And when you don't see your role clearly, when you keep treating it like something secondary, something less important, it seeps into everything. You doubt yourself more, you second guess your instincts, you treat the hard days like a sign you're not doing enough, rather than what they really are. The natural weight and struggle and ebb and flow of any real meaningful work.

So I want to just bubble all of that up to start with. All of those feelings and perspectives, and just have you sit with them for a moment. If you've ever felt like you're just kind of doing life while the people around you are all doing something bigger, more legitimate, I want to assure you that that's not a reflection of the work you're doing. It is not a reflection of how unimportant this role you're fulfilling is. It's just a reflection of the world you happen to be doing that work in.

And it's time we rebuilt the way you see it.

The True Scope of Home Education

Part two. What this role actually is. The next thing I want to do here is name what you've taken on. Really, really name it. Because I think a lot of us live under this impression that we're just facilitating learning at home. or maybe helping our kids avoid the stress of school because it wasn't working very well for them.

Or maybe supporting their curiosity in a more flexible way because we've decided that's really important. And yes, you are probably doing some or all of those things, and dozens of other things just like them. But none of that is what this role is. This is not just a parenting choice, it's not a stopgap, it's not a sabbatical from real work. It's far more serious and far more important than all of that.

Because what you've actually done is taken on full responsibility for your child's development, emotional, cognitive, social, intellectual, not just the learning part, all of it. That would be a big job even with a team around you, but you're almost certainly doing this without a team. You're not walking into a school each day and leading one part of one subject with one age group. You are holding the whole thing.

All day, every day. No handovers, no time off, no specialization, no professional distance.

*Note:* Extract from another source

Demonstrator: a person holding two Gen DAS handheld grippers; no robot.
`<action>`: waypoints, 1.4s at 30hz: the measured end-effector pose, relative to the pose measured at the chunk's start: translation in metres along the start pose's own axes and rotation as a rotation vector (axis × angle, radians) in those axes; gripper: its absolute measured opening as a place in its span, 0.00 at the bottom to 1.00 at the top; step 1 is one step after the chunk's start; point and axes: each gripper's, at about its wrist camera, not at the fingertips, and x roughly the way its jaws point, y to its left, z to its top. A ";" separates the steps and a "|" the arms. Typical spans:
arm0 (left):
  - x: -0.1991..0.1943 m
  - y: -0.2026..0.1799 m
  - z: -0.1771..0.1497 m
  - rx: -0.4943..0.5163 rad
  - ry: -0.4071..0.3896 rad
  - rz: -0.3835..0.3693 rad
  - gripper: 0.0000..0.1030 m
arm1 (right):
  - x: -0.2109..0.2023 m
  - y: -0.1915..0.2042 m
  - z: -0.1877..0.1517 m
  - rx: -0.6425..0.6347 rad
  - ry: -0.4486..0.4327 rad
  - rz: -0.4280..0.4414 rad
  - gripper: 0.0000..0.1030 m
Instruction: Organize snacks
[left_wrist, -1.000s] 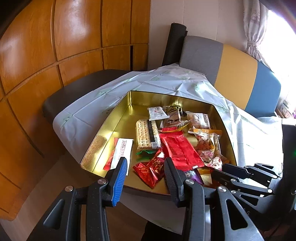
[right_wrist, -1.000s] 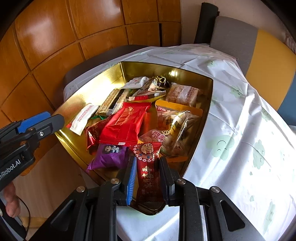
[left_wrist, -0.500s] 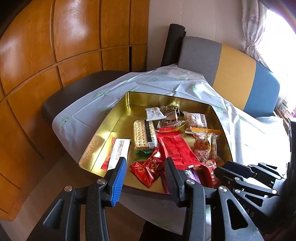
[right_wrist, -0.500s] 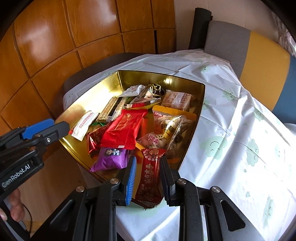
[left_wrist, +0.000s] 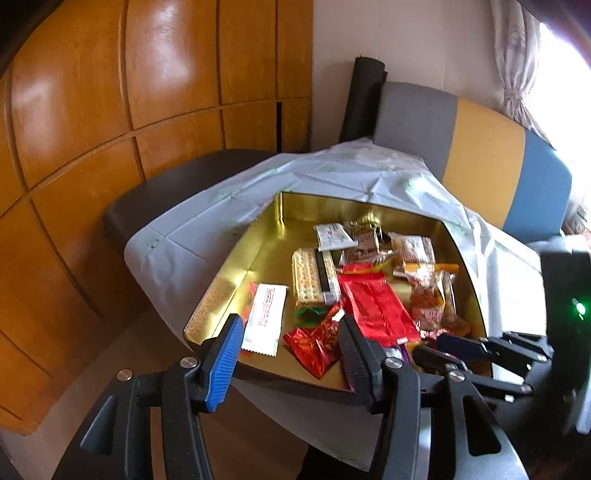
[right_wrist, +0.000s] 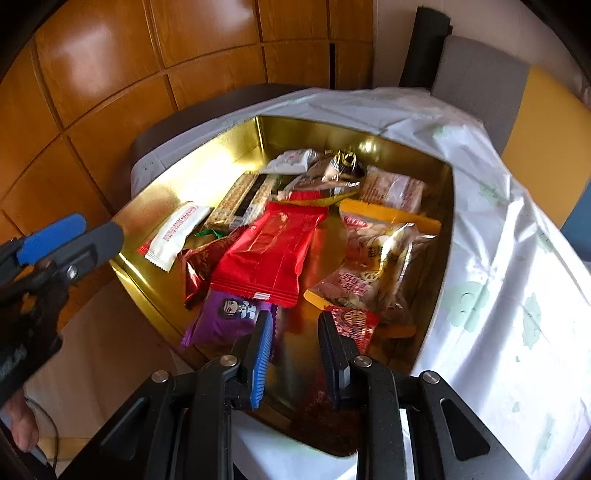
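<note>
Tongs in my left hand (left_wrist: 291, 325) are opening, empty, over the crinkled red packet (left_wrist: 314, 343), I judge to pick it. Right tongs (right_wrist: 295, 321) stand narrow and empty; the patterned packet (right_wrist: 354, 323) lies beside them in the tin (right_wrist: 448, 221).

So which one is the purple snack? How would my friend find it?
Look in the gold tin on the white cloth. At its near edge, just below the big red packet, lies the purple snack. It is the only purple wrapper there, with a small cartoon face on it.
</note>
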 end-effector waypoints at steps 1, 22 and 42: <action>-0.001 0.000 0.000 -0.004 -0.007 0.001 0.53 | -0.005 0.000 -0.001 0.007 -0.015 -0.008 0.26; -0.036 -0.029 -0.005 0.037 -0.141 0.024 0.69 | -0.070 -0.021 -0.028 0.227 -0.227 -0.152 0.81; -0.034 -0.022 -0.005 0.004 -0.136 0.051 0.69 | -0.069 -0.020 -0.035 0.226 -0.217 -0.170 0.82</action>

You're adapting moment to moment to the needs of an individually developing human being, and you're doing that as the person they are most emotionally attached to. Which makes it more powerful and rewarding, sure, and that's great. But also way more complex.

Because your child doesn't filter with you the way they would with the teacher, do they? They don't compartmentalize. They don't keep a lid on things until the bell rings. They bring everything to you all the time. Their joy, their frustration, their resistance, their breakthroughs, their mess, their meltdowns. They test their sense of safety with you. And they build their sense of self around the way you respond to them.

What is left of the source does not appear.